| WORK REQUIRED |
Pull out every line below that contains the word "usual".

| DATASET |

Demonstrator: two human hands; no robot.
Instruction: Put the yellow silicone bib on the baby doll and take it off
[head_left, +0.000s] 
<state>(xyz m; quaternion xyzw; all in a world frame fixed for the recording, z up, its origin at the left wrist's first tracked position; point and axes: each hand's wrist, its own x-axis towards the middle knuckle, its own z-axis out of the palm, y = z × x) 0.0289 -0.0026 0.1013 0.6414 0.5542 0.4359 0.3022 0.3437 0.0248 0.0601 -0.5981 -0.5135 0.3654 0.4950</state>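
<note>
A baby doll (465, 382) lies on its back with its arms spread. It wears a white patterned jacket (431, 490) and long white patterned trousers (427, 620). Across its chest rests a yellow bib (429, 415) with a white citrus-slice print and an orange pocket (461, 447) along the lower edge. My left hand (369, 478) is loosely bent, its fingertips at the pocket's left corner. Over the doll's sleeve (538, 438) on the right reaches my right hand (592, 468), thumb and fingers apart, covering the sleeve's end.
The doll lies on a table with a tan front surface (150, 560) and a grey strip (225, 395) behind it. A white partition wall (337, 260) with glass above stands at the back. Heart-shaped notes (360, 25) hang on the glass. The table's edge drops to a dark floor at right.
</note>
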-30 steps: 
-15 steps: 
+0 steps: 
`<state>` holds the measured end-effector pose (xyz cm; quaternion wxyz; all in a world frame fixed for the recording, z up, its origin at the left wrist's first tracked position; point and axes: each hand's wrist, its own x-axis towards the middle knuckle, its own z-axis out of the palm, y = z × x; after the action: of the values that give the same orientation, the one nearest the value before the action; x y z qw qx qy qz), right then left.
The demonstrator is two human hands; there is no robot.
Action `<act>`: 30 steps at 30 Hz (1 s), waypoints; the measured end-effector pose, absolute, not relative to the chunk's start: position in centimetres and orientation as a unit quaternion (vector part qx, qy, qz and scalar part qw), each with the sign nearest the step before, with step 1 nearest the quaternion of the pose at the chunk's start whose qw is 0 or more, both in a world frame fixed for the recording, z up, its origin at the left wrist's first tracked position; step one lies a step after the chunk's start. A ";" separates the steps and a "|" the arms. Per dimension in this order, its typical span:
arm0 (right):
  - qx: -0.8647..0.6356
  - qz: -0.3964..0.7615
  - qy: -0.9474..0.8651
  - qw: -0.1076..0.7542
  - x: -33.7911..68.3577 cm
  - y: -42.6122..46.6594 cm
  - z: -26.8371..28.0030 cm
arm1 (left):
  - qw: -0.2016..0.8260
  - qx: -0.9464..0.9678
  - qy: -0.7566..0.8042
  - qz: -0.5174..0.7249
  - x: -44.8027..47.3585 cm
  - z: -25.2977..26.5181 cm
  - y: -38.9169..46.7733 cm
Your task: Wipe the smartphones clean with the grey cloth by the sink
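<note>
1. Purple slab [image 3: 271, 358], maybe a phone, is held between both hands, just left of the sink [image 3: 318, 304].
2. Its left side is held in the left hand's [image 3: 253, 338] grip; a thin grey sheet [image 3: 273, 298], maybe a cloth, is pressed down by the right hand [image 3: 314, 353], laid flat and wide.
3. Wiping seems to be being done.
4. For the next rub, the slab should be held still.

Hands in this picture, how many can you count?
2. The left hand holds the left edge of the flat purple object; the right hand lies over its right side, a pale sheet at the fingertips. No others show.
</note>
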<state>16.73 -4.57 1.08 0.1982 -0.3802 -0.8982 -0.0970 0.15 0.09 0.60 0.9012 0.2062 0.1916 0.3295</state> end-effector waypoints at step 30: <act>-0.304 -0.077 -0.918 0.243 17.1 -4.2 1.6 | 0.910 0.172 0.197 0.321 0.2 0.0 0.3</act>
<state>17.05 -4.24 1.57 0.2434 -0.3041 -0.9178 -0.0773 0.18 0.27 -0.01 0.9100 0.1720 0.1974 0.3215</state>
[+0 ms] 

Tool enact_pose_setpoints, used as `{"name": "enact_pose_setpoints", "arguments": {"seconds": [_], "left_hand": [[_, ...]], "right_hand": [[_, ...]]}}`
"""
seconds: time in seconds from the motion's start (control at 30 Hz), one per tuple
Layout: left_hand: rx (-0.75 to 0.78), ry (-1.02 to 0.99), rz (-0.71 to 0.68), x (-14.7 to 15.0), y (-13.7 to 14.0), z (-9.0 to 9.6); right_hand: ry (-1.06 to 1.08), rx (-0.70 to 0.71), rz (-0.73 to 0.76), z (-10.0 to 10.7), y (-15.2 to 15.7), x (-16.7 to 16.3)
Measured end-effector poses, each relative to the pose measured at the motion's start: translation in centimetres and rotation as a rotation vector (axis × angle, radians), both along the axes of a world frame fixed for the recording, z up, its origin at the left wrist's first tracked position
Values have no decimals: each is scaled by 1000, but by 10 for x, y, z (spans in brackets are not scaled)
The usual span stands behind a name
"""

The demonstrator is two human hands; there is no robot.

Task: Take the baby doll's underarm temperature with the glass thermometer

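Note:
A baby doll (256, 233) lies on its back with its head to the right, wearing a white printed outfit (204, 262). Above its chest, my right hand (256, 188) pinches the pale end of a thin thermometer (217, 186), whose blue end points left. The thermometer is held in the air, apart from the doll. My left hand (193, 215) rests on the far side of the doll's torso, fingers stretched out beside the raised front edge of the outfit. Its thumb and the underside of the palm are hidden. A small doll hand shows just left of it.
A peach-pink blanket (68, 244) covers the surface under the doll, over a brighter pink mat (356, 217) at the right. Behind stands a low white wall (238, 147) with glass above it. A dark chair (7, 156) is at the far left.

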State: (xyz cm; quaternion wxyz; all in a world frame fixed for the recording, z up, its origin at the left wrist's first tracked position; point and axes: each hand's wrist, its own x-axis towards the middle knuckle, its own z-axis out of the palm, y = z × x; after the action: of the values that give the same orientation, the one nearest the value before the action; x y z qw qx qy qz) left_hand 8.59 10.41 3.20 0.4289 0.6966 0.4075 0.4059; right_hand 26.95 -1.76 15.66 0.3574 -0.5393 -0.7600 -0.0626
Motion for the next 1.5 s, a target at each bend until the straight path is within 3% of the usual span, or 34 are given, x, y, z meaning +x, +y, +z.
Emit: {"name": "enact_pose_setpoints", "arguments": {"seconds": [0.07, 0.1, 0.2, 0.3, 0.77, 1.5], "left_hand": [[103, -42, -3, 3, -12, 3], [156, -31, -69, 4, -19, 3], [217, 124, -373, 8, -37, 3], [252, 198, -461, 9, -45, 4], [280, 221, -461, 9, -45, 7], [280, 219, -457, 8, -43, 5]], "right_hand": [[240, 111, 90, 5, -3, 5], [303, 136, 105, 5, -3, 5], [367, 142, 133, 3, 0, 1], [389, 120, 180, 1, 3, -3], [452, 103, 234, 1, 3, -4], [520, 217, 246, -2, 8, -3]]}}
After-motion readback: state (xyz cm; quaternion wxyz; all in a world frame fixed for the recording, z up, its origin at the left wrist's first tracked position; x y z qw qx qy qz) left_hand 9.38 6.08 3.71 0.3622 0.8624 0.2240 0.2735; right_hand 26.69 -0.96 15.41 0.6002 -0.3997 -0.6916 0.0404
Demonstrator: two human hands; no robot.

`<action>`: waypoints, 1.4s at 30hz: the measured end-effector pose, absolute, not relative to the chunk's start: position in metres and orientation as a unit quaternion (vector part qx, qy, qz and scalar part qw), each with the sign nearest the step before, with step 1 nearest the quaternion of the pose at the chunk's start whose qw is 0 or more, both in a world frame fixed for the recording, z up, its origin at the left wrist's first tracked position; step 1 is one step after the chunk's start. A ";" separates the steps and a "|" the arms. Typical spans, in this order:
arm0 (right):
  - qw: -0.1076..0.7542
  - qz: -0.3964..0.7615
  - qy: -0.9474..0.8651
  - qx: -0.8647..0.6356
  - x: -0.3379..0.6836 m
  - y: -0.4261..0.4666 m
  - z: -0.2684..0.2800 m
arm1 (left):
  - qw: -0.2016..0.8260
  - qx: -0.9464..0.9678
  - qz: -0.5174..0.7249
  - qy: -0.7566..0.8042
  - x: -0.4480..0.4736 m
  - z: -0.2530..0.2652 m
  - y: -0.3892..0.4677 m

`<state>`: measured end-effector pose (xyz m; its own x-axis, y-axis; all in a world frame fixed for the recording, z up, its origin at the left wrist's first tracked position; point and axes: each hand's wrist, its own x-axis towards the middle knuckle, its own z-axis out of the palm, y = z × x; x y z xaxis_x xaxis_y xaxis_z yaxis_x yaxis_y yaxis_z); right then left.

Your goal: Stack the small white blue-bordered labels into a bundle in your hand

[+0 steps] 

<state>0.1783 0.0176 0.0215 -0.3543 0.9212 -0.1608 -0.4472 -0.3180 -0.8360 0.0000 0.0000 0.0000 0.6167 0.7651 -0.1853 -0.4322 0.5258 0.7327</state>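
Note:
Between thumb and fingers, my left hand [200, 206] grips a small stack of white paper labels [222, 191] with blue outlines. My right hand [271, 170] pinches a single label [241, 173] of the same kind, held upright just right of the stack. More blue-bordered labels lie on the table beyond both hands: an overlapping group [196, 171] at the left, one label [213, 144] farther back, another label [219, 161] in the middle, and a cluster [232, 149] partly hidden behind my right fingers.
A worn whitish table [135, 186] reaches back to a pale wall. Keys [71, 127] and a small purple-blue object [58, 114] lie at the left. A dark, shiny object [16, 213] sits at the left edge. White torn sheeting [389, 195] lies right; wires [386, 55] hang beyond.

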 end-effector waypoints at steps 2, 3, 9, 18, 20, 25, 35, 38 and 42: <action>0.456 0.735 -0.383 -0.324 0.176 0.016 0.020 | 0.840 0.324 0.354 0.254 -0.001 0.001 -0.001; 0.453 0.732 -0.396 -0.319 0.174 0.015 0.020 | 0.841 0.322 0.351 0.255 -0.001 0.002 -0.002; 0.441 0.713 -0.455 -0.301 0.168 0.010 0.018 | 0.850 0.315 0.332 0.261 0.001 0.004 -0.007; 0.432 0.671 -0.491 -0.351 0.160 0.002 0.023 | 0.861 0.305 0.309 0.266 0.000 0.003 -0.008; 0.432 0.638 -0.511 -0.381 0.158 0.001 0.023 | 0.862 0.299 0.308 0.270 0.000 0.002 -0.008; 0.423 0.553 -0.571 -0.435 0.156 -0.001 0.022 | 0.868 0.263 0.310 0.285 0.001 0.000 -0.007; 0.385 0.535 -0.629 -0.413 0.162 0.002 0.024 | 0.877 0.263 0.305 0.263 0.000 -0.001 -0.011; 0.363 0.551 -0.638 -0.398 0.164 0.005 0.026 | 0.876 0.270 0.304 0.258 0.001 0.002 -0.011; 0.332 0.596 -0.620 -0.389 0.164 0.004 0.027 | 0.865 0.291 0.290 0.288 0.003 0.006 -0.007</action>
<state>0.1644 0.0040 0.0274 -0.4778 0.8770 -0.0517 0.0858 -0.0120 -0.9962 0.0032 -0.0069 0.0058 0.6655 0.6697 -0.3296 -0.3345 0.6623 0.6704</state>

| EXPECTED OUTPUT |
The usual span stands behind a name
Motion for the next 1.5 s, a target at each bend until the straight path is within 3% of the usual span, or 34 are given, x, y, z meaning +x, +y, +z.

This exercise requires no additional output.